The base of the coop on our second farm (the coop my father built) had concrete-block walls maybe five feet high. The roof sloped from maybe 15 feet in front to perhaps 6 feet in back. In the four rooms that held chickens, above the concrete blocks the front of the coop had wide and high open frames covered with chicken wire; the back wall had a low version of the same principle. Against the rear, from one side of the room to the other, was a wooden roost with wood supports every several feet to hold up the several parallel perches. The side walls of each room had multiple banks of three-tiered (or was it four tiers?) metal nests; each tier probably held five or six discrete nests large enough for one chicken to sit contentedly but too small for two birds. Hens were supposed to lay eggs in the nests. When it came time to collect eggs—twice a day, I think—you might find several eggs in a single nest. You might also find a territorial hen that refused to leave the nest and pecked viciously at your hand when you reached in; you learned to move your hand quickly with such birds, first at the heads to shove aside the beaks, then behind the neck to grab the bird in the angle her wings formed with her body and pull her out in a single motion. Hens might break or crack eggs in the nest, and they typically loved to eat the insides. And when collecting eggs, it wasn’t enough to check every nest; you also had to scour the floor, because some birds might lay eggs anywhere. The worst was if they lay the eggs in the rear of the room beneath the perches: to get there meant crawling under the roost or picking your way over it and then reaching down.
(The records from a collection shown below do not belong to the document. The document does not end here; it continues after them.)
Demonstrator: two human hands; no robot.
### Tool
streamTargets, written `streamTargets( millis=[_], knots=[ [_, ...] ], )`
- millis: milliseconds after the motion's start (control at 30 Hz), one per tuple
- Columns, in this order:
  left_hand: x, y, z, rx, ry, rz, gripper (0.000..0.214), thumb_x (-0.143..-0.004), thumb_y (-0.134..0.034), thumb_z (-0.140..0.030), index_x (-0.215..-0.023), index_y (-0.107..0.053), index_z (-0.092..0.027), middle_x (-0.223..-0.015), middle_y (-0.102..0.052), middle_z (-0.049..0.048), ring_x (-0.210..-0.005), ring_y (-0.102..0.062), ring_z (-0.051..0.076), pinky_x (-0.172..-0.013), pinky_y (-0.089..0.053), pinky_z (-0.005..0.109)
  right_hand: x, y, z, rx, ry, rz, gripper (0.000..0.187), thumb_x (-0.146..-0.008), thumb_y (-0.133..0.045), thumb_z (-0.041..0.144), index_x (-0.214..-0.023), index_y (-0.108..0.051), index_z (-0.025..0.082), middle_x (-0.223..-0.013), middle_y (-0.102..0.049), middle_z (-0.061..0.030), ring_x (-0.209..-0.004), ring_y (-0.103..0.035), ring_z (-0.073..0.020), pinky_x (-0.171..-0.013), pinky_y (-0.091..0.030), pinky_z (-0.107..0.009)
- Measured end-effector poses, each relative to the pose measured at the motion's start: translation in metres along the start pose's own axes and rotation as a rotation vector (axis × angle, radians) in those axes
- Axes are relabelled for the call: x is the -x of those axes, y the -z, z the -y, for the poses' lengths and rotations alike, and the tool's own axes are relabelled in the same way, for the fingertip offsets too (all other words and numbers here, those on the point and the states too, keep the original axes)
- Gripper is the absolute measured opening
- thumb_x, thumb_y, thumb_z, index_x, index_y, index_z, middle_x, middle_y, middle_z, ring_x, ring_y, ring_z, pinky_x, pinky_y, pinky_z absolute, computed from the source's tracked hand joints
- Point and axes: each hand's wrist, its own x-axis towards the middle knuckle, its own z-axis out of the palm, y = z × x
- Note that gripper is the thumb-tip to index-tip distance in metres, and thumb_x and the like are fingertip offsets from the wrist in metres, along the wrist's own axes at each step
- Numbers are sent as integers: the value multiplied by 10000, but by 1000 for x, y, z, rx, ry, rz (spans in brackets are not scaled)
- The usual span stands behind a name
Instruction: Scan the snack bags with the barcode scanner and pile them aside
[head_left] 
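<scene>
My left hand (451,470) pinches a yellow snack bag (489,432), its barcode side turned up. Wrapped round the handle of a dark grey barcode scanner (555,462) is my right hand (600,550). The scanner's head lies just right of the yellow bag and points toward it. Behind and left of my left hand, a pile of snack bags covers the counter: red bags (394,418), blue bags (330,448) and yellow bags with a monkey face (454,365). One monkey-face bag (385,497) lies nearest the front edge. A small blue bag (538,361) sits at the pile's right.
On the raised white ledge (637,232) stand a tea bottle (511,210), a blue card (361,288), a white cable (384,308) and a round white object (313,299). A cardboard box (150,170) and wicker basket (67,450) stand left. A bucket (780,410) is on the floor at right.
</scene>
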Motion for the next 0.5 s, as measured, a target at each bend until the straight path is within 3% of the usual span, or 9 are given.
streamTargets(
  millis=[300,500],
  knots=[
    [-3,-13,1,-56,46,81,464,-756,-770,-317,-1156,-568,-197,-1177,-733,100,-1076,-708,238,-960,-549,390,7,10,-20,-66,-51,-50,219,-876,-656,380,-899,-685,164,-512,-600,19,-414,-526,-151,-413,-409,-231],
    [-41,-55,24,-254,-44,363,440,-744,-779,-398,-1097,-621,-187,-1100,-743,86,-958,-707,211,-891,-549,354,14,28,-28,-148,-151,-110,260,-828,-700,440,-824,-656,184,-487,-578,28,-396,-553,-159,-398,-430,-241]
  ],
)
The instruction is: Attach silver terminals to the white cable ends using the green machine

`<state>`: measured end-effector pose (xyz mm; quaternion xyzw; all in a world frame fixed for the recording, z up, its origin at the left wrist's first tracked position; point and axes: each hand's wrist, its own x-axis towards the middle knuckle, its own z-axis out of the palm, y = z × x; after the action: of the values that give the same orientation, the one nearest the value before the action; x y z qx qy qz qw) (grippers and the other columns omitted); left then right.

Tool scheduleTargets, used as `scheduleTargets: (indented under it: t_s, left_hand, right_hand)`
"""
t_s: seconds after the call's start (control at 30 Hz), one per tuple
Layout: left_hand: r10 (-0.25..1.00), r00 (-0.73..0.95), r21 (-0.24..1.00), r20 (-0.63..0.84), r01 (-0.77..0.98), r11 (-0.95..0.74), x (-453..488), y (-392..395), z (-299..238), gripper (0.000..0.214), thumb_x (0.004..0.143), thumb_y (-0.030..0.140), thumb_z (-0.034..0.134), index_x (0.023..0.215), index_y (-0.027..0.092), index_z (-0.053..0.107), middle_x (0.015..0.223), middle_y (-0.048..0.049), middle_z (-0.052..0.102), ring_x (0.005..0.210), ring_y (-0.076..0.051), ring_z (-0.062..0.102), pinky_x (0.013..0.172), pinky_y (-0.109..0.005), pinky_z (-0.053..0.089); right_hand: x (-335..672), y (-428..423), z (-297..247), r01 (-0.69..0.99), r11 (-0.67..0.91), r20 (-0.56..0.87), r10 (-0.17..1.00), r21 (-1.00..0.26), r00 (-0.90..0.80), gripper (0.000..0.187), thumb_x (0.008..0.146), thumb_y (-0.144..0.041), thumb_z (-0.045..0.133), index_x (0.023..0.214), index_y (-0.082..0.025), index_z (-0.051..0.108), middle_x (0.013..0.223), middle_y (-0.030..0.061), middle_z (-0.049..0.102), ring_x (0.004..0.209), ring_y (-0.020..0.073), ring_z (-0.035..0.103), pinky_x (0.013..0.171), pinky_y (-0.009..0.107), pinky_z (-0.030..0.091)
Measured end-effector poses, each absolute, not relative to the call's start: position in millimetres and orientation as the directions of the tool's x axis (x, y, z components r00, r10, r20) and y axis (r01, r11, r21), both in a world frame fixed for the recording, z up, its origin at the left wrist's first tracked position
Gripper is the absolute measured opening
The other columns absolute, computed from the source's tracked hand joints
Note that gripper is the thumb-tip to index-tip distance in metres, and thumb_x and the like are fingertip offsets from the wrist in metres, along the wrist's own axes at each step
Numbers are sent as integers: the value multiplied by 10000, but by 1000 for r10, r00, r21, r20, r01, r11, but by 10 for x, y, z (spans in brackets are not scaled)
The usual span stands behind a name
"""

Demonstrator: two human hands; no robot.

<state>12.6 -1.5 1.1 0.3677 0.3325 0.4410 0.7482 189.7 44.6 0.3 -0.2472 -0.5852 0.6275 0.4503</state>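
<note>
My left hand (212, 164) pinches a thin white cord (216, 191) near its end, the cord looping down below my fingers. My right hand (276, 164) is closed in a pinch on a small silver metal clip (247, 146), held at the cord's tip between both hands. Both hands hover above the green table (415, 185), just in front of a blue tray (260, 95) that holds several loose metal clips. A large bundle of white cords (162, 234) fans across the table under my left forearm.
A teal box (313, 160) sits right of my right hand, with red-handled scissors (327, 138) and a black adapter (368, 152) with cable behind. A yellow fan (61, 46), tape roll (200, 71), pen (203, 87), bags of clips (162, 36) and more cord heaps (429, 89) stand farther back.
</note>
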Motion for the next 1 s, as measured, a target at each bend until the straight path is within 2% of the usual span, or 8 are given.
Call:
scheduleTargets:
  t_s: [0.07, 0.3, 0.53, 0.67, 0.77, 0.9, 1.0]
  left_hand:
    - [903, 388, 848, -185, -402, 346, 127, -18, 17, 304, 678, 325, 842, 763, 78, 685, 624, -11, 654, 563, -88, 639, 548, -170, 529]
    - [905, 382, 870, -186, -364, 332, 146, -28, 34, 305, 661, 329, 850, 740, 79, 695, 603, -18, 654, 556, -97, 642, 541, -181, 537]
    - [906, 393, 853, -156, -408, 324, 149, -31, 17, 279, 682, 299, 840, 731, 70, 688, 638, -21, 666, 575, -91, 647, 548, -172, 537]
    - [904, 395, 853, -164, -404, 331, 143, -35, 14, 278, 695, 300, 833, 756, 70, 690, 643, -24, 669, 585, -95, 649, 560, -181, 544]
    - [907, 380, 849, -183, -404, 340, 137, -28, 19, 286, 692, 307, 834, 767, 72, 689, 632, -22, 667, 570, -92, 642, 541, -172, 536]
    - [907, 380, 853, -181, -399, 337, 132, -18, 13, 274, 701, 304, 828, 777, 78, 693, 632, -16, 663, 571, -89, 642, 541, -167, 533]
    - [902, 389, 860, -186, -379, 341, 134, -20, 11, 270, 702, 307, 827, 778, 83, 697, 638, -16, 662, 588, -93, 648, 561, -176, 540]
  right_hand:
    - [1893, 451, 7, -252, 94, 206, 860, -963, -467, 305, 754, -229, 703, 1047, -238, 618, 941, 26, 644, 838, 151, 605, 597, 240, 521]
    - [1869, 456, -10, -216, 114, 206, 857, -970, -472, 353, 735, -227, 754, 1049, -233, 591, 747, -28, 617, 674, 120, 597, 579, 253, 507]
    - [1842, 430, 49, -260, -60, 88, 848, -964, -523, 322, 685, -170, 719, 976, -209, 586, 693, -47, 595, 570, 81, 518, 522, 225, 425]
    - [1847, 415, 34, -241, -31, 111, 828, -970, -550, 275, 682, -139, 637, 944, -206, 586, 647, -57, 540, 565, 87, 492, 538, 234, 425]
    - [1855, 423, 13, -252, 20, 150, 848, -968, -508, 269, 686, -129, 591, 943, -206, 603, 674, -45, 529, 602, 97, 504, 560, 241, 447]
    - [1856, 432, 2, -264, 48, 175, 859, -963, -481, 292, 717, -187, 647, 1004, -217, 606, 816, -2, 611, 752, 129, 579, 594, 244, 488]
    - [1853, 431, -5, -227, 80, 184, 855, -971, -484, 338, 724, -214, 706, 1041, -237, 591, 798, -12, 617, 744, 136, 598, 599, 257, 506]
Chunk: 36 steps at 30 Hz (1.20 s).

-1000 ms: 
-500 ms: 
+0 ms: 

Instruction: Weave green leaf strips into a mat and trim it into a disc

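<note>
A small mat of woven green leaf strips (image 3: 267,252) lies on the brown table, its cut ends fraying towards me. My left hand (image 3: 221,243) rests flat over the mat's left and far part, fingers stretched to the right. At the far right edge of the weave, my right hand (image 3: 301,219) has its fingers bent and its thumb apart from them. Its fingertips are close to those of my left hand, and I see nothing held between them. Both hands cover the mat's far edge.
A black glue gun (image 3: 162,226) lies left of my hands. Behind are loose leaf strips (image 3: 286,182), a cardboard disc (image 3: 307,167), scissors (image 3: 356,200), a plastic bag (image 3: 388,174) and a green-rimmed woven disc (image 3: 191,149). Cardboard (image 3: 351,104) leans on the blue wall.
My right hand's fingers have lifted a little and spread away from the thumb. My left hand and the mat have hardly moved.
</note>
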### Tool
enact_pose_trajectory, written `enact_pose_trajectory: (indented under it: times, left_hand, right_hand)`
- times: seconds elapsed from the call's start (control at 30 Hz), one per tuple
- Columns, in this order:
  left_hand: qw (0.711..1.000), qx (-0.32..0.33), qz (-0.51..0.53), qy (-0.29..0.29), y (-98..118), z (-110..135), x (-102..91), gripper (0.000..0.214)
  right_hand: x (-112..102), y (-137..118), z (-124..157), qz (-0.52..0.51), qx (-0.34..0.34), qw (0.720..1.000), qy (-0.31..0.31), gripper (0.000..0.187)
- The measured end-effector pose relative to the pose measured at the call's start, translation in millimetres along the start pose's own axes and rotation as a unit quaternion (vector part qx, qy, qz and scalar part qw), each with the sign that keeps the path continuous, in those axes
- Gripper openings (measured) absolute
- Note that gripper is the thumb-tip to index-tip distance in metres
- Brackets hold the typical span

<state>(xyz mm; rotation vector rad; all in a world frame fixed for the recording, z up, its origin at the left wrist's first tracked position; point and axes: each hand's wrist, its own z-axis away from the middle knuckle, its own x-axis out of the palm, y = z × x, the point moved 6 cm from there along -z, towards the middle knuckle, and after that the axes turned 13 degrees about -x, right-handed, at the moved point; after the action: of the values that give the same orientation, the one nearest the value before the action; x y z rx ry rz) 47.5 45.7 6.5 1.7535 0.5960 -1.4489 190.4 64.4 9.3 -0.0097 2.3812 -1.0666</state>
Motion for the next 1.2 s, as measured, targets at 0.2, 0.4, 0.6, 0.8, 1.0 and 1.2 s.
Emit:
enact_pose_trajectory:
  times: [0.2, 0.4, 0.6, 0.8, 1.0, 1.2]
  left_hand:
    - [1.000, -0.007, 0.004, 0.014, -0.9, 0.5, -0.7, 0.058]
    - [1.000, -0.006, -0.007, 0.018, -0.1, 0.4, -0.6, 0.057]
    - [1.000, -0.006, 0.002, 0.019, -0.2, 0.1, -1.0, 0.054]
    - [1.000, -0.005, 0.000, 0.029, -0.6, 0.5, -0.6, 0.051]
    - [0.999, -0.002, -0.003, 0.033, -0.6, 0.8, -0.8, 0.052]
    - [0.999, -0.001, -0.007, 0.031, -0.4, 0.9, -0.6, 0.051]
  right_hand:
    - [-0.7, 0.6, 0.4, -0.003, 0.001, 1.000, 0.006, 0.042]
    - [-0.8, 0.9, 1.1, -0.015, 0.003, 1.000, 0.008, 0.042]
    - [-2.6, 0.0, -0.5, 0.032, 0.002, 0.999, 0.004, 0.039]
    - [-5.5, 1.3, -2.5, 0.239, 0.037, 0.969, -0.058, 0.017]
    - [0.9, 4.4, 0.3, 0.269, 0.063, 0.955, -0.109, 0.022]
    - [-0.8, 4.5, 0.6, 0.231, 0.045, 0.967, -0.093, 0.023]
You collected eggs in round metal baskets about 18 inches high and two feet in diameter, usually with rubber covering the metal wire. Even with such cushioning it was easy to break or crack eggs in the basket—all you had to do was move the basket a little too fast and get the eggs rattling against one another. An egg with a cracked shell (called a “crack”) was edible but unsaleable except at a low price, so usually you'd segregate them for the family to eat. You’d fill a basket two-thirds—about 100 eggs—and then tote the basket to the feed room, You'd fetch another basket and keep going until all eggs were collected. You did this twice a day.